Transcribe the lines from the start of the data below through the line with "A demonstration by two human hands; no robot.", word for word and nothing more.

▶ **Source data**:

==*==

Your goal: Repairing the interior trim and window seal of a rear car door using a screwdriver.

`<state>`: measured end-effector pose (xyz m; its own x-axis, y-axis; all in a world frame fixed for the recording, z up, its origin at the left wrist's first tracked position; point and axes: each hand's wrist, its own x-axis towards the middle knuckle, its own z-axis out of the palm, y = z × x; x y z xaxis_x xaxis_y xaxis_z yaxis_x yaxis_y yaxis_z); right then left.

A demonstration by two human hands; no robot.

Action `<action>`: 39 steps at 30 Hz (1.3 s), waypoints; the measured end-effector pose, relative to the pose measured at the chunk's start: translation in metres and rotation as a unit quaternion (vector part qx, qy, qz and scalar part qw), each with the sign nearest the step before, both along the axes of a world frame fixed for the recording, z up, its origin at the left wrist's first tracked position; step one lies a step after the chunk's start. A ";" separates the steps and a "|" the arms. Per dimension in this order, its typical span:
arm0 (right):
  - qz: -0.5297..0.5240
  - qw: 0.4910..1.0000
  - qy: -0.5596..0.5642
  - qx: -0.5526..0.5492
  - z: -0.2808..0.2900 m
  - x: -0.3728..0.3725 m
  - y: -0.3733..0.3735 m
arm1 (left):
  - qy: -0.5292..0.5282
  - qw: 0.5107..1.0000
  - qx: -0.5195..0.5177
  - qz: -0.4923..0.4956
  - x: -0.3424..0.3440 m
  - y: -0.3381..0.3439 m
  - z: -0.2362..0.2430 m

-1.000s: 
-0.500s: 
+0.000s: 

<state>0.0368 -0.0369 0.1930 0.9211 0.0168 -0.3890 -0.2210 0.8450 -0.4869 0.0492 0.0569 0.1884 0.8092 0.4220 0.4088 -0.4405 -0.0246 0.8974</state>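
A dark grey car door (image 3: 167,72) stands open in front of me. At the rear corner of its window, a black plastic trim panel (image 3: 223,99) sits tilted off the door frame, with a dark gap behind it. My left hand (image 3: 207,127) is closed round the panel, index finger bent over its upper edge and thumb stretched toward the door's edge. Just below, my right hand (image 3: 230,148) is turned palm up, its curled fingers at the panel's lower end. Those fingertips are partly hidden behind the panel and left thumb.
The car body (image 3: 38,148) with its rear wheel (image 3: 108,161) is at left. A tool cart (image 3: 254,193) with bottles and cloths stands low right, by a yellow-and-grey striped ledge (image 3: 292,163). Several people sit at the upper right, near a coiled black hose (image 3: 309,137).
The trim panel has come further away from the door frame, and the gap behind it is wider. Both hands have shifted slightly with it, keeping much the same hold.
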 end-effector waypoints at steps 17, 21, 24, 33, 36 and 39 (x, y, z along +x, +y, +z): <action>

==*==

▶ **Completed exercise**:
Your goal: Repairing the interior trim and window seal of a rear car door using a screwdriver.

`<state>`: measured end-effector pose (xyz m; its own x-axis, y-axis; all in a world frame fixed for the recording, z up, its origin at the left wrist's first tracked position; point and axes: each hand's wrist, its own x-axis towards the middle knuckle, its own z-axis out of the palm, y = z × x; x y z xaxis_x xaxis_y xaxis_z yaxis_x yaxis_y yaxis_z); right then left.

A demonstration by two human hands; no robot.

That finishes the answer to the exercise.